Over its long life, Germinal held a definitive place in Denver’s theater ecology. The town may now be dominated by smart, contemporary work, scripts that explore racial, class and sexual identity, and bubbling musicals, but Baierlein’s choice of material was very different. It was guided simply by “whatever I was interested in at the time,” he says. And those interests were scholarly. Baierlein was drawn to intelligent, thoughtful, literary plays and playwrights. They included such American greats as Edward Albee, Tennessee Williams, Eugene O’Neill and Arthur Miller, along with nineteenth- and relatively early twentieth-century Europeans whose form-breaking, often eccentric work helped shape the contemporary American scene: Samuel Beckett, Harold Pinter, George Bernard Shaw, Ibsen, Ionesco.

The directorial style that Baierlein favored was presentational, influenced by Bertold Brecht’s theory that plays should inspire audiences to think and analyze rather than identify with the characters emotionally, which meant periodically reminding watchers that what they were seeing was an artifact. “We had always postulated that we were doing plays rather than representing real life,” Baierlein says. “That we were actually performing. I have always been more interested in performance than I was in acting.”

Terry Burnsed, who frequently acted at Germinal, recalls: “As the late Jacob Clark, actor and playwright, said some 35 years ago, working at Germinal was ‘the graduate school before graduate school.’ Expectations, standards, level of discourse and dedication to both craft and art — given and received — at Germinal were of a very high level. The canons chosen, the techniques employed, the schools explored, and the issues addressed were always eclectic and bold.”

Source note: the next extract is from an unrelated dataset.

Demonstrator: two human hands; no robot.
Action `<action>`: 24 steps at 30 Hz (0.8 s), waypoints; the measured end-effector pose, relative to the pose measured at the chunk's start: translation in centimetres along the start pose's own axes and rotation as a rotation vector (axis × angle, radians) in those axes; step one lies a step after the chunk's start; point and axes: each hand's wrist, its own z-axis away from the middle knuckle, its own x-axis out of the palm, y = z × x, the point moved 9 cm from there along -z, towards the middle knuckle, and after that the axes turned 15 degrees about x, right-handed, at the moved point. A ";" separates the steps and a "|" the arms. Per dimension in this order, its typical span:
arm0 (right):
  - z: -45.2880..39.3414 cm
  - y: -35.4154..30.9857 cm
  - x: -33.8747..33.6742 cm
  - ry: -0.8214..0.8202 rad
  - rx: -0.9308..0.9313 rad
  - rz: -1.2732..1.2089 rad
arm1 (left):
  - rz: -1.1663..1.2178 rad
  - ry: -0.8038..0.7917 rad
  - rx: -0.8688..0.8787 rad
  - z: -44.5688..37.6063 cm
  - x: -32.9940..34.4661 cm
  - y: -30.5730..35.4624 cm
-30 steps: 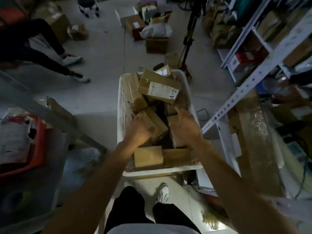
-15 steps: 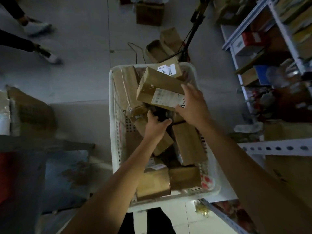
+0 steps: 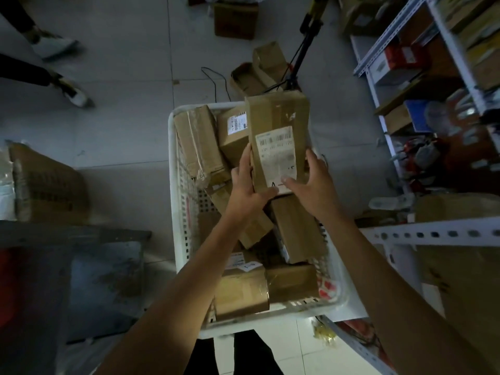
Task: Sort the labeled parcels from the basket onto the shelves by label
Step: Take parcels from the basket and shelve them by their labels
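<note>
Head view: parcels [image 3: 293, 228] in basket [image 3: 173, 185]

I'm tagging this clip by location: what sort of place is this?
Probably a parcel stockroom or small warehouse: a white basket full of labeled cardboard parcels, metal shelving stocked with boxes, and more cartons on the floor.

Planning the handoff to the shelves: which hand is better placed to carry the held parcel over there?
Probably the right hand: it grips the parcel on the side facing the shelves. The left hand grips the far side.
</note>
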 end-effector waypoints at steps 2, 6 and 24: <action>1.9 0.4 -0.3 -0.058 -0.008 -0.106 | -0.079 -0.034 0.015 1.3 -0.3 1.4; 6.8 0.2 -1.4 -0.108 -0.118 -0.324 | -0.203 -0.021 0.068 5.6 -0.5 4.9; 28.1 6.7 -0.3 -0.078 -0.215 -0.624 | -0.211 -0.141 0.082 23.7 -1.2 11.2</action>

Despite this, some of Germinal’s most memorable productions were profoundly moving. Baierlein himself is an actor who, without straining for emotion, communicates depths of feeling almost every time he steps on the stage. Miller’s Death of a Salesman has been produced locally several times, but no one has matched Germinal’s version, in which Baierlein as world-weary salesman Willie Loman faced off with a brilliantly fiery youngster named Conor O’Farrell playing his trapped and raging son, Biff. Many viewers still have vivid memories of Burnsed’s brilliant performance as he dealt with the oneiric speech and scene-weaving of Circe — Chapter Fifteen, Baierlein's equally brilliant arrangement of James Joyce's Ulysses. And then there was Sallie Diamond gleefully and unforgettably hamming it up as Lady Rumpers in Alan Bennet's Habeas Corpus.

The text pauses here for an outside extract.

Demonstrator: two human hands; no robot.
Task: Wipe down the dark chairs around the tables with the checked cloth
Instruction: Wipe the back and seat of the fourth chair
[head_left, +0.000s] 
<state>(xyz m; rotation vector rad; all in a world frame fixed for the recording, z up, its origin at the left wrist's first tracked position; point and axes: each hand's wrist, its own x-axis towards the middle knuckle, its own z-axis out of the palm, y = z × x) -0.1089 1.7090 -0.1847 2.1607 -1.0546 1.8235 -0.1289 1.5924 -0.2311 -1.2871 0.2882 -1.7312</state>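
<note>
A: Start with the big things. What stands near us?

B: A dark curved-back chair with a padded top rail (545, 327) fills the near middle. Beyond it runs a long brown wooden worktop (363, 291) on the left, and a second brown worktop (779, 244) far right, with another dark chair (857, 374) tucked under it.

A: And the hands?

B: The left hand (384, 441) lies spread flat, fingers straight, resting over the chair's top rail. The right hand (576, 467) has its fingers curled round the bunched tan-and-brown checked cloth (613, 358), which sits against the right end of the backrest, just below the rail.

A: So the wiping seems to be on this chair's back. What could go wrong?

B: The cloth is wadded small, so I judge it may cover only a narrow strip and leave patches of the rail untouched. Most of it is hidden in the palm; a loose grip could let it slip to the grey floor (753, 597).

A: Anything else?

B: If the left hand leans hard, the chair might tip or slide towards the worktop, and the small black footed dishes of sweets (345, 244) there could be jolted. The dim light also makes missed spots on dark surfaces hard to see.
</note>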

“I loved my times on stage with Ed,” says Diamond. “I also loved watching him act. He broke my heart in Death of a Salesman, No Man’s Land and even in his small role in The Cherry Orchard. It Had to Be You and Archie & Mehitabel come to mind as fun times on stage with Ed.”

Burnsed refers to both Baierlein and Diamond as “performers of grace, wit, courage, imagination and danger.”

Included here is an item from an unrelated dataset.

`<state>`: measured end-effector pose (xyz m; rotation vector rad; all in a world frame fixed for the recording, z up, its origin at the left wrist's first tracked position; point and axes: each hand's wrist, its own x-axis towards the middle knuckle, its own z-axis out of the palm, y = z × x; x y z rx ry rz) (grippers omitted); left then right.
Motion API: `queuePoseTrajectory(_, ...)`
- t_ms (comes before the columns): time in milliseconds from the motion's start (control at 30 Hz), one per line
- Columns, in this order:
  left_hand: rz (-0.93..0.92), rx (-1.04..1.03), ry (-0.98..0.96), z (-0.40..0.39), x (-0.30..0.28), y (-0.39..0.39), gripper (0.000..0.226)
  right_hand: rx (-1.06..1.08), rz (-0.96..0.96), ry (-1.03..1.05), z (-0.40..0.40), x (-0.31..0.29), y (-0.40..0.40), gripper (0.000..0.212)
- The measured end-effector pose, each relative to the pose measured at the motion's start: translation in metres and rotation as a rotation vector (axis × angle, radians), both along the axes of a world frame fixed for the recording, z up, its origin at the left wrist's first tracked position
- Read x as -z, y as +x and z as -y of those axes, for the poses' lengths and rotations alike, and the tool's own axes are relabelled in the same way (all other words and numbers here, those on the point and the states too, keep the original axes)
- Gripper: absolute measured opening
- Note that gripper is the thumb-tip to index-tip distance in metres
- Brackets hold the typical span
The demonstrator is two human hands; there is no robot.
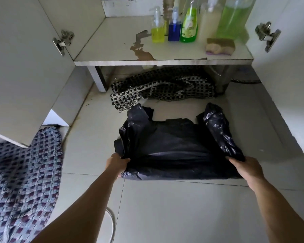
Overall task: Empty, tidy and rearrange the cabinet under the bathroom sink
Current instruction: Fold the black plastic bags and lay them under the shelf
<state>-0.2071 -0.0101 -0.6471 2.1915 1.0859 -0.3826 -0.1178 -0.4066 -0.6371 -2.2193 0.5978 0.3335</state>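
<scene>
**Down on the floor: one black bag, two hands**

Leftmost lies one blue and maroon woven mat (23, 181) on the tiled floor (165, 216), partly under the open left cabinet door (21, 76). Both hands grip one black plastic bag (174, 155), spread flat on the floor just in front of the cabinet: the left hand (118, 163) is clenched on its near left corner, the right hand (244, 169) pinches its near right edge. The bag is glossy and creased, with two handle loops pointing toward the cabinet. Beyond it, one black and white woven mat (161, 90) sits bunched beneath the cabinet shelf (112, 41). On that shelf stand five bottles: yellow (157, 32), blue (174, 30), green (189, 27), cream (210, 21) and a large pale green one (233, 18). One sponge (219, 46) lies in front of them.
</scene>
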Motion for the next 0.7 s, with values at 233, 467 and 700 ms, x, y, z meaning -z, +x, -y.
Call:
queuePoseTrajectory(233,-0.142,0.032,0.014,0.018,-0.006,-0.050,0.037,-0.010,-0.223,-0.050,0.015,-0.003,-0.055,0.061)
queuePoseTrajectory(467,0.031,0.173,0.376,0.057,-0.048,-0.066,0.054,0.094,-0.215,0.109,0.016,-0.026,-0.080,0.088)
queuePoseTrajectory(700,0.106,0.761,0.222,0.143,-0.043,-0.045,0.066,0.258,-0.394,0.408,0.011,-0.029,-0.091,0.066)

“Sallie and I worked in tandem,” says Baierlein, “and the audiences loved her. And the people we would gather around us were very good. And that was Germinal Stage.”

“Our core audiences always came back and, quite often, we generated new audience members,” remembers Diamond. “As we got gray, so did they, and gradually more and more stopped turning up for shows — even when we put in more matinees.”

“I enjoyed all of it — acting, directing, hanging lights, designing and building sets, doing box office, counting money,” says Baierlein. “But I did it all, and now I’m very happy not to have to do it.”

But Burnsed has a single wish for the future: “May the spirit that informed this unique adventure of half a century rise again.”